Within the listing below, tally the lines where the word "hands" appears, and answer with nothing but the tally.

▶ Data segment:
*** Block opens ***

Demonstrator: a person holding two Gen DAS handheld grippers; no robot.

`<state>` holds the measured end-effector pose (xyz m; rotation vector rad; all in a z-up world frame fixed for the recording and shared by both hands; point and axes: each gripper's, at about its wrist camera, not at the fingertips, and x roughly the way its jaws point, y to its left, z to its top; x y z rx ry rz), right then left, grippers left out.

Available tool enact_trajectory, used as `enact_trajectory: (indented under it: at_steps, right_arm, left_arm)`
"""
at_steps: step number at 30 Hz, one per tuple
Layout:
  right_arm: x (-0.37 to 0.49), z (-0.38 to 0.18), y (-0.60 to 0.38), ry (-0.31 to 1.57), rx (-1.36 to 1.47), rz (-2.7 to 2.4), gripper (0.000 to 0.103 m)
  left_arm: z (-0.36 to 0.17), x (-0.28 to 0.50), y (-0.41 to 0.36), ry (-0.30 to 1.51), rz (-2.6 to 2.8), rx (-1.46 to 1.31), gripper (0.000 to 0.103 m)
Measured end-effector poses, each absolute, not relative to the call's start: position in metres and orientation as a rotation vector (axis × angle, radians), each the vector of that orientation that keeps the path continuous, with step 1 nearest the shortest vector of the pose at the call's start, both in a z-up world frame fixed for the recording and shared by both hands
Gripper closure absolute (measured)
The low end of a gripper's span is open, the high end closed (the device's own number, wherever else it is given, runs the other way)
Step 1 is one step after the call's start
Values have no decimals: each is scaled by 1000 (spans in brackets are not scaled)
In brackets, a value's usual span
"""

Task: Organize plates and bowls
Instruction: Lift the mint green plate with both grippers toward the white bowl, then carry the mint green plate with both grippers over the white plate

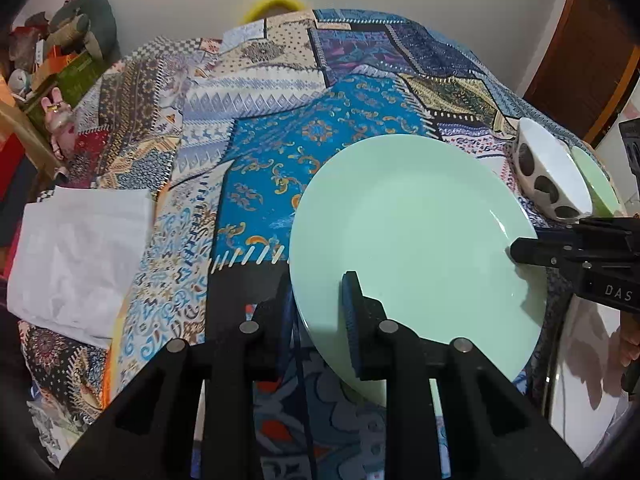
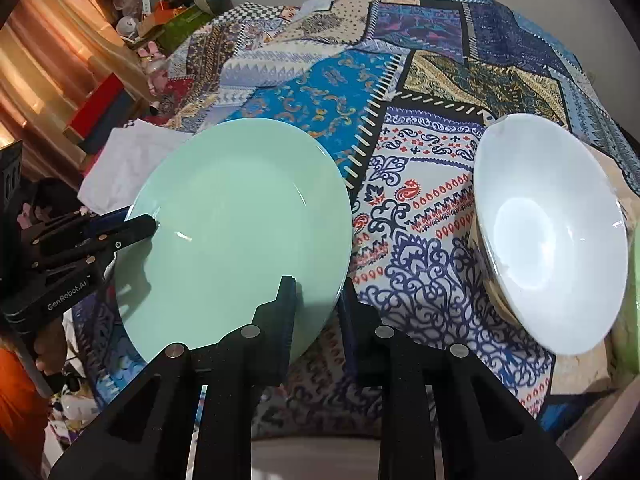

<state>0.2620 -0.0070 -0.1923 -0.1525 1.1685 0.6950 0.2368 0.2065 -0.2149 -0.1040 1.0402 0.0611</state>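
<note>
The patchwork cloth (image 1: 280, 128) is the biggest thing before me, spread over the whole surface under both of my grippers, its blue, cream and navy panels running away from my fingers to the far edge.

Next comes the mint-green plate (image 1: 404, 232). I hold it at two sides at once, and it sits tilted above the cloth rather than flat on it. My left gripper (image 1: 316, 300) is pinched on its near-left rim, one finger over the top face and the other under the edge. My right gripper (image 2: 316, 304) is pinched on the opposite rim in the same way, one finger on the top face and one below. From the left camera the right gripper's black fingers reach in at the plate's right edge; from the right camera the left gripper shows at the plate's left edge.

The white bowl (image 2: 552, 236) lies to the right of my right gripper, well clear of the plate, tipped on its side with its hollow facing me. From the left it shows dark spots on its outside.

A white sheet of crumpled paper (image 1: 80, 260) lies on the cloth, off to the left of my left gripper.
</note>
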Motion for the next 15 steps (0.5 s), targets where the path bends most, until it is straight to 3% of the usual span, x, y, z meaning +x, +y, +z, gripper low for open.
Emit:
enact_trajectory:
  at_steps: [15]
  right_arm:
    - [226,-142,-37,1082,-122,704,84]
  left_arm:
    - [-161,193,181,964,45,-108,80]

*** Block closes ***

▶ Written answer: 2